Perhaps it’s strange, but I love sitting down to pay the bills each month.
It’s like taking my next turn in a lifelong chess game.
I map out my play for the month as I schedule each card payment and slot in every autodraft, anxious to see what the board will look like when the next round begins. Did we come out ahead? Are we lagging behind? What’s the team pep talk going to sound like for the next four weeks?
After taking care of those core logistics, I linger over the numbers, playing with forecasting scenarios a little too long, anticipating my opponent’s next moves before they happen.
I suppose I’ve always looked at managing money as a bit of a game. What levers can I pull? What tactical moves will help me overcome the next challenge? How can I make better use of what we have to move further ahead?
And the funny thing is, this mindset turns something mundane into something motivating.
When I’m tired or putting things off, I literally perk up when I realize it’s the last week of the month, because it means I can procrasti-finance. Instead of procrasti-cleaning like some people, I’ll happily dive into lining up our incoming and outgoing money for the month ahead.
The monthly bill-pay session also serves as a routine check-in, a way to “balance the checkbook” in my cashflow spreadsheet. I confirm last month’s outflows, take note of any increased charges that must be updated from my copy/paste of the month before (looking at you, ever-creeping streaming and internet fees), so that I can address them where possible.
I look for shifts in our total spending amount. Are we still staying reasonably within our monthly spending limit? What’s the monthly trend on our grocery card looking like?
It’s part reflection, part recalibration.
Because each month tells a story. And where our money goes speaks to how we spend our time, attend to our priorities, and use our energy.
And just as importantly, reviewing it reminds me how the work we do to earn money, and my own effort, planning, and problem-solving in managing it, feeds back into the system to build and protect our financial foundation.
There’s satisfaction in this cycle.
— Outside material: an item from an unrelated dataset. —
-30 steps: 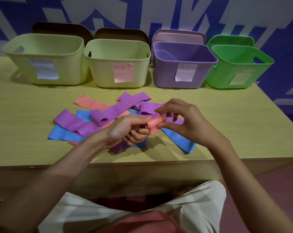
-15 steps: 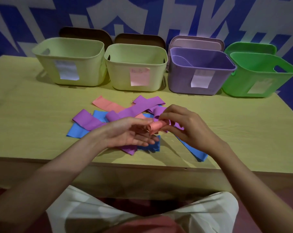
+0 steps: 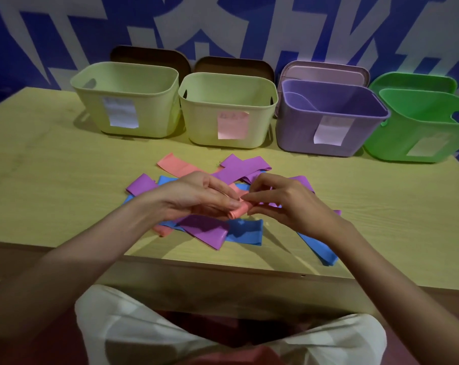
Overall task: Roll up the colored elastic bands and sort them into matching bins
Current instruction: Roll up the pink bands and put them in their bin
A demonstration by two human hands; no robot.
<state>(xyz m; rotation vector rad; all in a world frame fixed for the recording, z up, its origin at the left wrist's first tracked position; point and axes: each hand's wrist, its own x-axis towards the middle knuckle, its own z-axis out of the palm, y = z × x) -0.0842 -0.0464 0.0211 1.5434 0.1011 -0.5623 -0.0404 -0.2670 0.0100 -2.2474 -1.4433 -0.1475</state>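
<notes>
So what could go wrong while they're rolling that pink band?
1. The pink roll is only pinched between the left hand and right hand; being elastic, it may spring open if either lets go.
2. Loose purple bands and blue bands lie right beneath, so one could get caught up in the roll.
3. Only small paper labels set the two pale bins apart, so the roll might miss the bin with the pink label.
</notes>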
Even when things feel tight or uncertain, the act of “paying the bills” can become a meaningful ritual. It’s a reminder that you’re still here, still in the game, still building toward something better.
And with each turn, we can choose to be quietly hopeful and trusting, knowing that next month’s board will greet us again for another opportunity to make another round of strategic moves.
“The cost of a thing is the amount of what I will call life which is required to be exchanged for it, immediately or in the long run.”